=== Supplied material ===

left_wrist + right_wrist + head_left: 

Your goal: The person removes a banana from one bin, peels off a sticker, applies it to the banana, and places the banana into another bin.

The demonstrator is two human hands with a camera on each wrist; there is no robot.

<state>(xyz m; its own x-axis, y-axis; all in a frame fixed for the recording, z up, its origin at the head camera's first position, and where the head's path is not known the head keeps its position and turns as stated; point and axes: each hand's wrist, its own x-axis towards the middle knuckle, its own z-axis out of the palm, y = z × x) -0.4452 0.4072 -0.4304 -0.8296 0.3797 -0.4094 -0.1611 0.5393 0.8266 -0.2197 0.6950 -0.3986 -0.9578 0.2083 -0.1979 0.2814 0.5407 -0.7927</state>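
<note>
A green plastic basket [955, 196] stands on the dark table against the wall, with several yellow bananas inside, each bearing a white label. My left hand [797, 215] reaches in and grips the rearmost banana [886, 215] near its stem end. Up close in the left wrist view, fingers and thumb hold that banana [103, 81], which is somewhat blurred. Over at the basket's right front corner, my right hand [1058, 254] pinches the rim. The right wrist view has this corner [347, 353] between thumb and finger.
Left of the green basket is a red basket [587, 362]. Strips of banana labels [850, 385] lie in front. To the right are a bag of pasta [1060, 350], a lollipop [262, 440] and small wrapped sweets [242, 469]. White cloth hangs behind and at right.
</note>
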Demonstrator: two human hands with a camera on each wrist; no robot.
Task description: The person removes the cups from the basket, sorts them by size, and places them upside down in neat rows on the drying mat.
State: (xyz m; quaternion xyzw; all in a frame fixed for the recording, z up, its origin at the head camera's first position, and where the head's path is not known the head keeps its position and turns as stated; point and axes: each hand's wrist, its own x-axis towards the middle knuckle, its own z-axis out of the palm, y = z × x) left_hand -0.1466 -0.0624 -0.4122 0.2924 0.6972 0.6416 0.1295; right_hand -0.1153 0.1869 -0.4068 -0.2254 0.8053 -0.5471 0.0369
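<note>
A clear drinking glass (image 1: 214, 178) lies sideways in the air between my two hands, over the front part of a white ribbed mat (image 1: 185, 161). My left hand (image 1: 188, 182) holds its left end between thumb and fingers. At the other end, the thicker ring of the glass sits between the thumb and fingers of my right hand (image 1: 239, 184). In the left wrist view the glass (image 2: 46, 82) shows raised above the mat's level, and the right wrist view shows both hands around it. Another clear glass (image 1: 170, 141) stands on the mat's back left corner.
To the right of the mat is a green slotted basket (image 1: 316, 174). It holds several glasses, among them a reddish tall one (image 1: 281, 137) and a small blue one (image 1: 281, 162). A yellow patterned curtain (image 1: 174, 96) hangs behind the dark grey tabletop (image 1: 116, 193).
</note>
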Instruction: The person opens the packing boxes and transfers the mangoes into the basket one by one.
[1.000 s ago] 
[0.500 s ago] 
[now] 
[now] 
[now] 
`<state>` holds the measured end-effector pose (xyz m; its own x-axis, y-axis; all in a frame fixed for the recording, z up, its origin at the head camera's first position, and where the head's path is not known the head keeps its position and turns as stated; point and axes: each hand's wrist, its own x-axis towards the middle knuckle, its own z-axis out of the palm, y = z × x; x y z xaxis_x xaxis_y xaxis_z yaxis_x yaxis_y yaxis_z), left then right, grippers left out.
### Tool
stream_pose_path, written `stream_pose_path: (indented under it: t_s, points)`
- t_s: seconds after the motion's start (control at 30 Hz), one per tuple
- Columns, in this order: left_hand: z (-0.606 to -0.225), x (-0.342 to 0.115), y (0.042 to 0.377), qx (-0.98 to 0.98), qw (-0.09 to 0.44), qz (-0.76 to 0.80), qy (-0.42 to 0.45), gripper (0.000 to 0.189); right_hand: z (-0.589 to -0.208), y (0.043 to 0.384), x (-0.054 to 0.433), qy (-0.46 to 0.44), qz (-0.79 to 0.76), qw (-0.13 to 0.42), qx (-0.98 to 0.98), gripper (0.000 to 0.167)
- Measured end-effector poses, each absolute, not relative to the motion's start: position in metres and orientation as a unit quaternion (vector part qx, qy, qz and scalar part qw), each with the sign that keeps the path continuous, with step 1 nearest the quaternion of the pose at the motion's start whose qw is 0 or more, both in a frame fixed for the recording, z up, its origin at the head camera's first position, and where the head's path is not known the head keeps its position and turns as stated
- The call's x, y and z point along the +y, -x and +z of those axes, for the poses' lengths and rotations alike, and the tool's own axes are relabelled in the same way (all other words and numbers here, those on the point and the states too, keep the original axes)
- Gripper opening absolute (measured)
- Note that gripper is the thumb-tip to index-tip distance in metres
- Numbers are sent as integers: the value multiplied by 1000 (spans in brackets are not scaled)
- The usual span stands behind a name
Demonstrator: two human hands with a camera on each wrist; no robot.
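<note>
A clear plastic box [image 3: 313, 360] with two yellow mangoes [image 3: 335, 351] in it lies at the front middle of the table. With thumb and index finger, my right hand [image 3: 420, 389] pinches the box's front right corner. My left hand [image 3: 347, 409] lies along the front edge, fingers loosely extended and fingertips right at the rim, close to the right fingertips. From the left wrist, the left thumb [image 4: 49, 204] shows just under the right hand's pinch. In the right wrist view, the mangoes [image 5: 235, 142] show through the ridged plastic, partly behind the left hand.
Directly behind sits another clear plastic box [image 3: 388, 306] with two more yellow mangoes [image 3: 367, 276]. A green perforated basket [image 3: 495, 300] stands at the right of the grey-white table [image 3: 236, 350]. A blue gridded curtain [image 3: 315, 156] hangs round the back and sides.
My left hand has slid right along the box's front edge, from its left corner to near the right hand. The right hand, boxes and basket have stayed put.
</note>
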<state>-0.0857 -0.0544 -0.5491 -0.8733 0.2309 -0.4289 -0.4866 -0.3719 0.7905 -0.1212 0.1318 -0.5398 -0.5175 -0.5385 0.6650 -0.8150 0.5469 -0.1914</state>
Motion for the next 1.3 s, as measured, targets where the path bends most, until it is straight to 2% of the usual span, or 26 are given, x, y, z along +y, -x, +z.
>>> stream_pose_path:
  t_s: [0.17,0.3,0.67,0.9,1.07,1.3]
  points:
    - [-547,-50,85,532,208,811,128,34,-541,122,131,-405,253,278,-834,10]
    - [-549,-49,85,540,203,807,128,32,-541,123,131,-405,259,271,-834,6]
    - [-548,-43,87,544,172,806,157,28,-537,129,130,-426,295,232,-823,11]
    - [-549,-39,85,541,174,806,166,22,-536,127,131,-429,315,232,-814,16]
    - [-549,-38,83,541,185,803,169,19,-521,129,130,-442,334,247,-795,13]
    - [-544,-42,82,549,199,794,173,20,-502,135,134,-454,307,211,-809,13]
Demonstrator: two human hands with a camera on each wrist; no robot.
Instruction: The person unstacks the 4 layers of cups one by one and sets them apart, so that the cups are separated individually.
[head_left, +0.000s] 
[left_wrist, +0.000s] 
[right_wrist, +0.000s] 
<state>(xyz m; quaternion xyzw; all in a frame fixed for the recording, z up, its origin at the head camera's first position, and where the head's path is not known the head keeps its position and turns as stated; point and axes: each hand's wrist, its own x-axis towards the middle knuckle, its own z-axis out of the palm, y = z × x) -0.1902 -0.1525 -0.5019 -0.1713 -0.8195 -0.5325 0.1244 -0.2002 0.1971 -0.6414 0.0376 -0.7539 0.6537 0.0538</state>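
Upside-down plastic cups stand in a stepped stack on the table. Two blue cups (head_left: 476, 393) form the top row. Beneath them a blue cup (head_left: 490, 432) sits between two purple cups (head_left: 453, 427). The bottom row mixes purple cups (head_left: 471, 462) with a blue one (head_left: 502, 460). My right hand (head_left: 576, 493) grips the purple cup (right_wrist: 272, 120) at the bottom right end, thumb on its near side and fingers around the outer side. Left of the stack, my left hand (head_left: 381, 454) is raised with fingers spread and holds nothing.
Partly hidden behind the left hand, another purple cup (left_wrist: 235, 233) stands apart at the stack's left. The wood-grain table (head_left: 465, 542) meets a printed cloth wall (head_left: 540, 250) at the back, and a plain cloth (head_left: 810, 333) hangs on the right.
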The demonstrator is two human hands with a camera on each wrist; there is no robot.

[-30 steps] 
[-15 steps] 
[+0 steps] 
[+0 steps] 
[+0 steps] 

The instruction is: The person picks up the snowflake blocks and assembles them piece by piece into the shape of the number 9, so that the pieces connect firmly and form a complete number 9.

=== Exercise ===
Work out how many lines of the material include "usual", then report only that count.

=== Answer box ===
2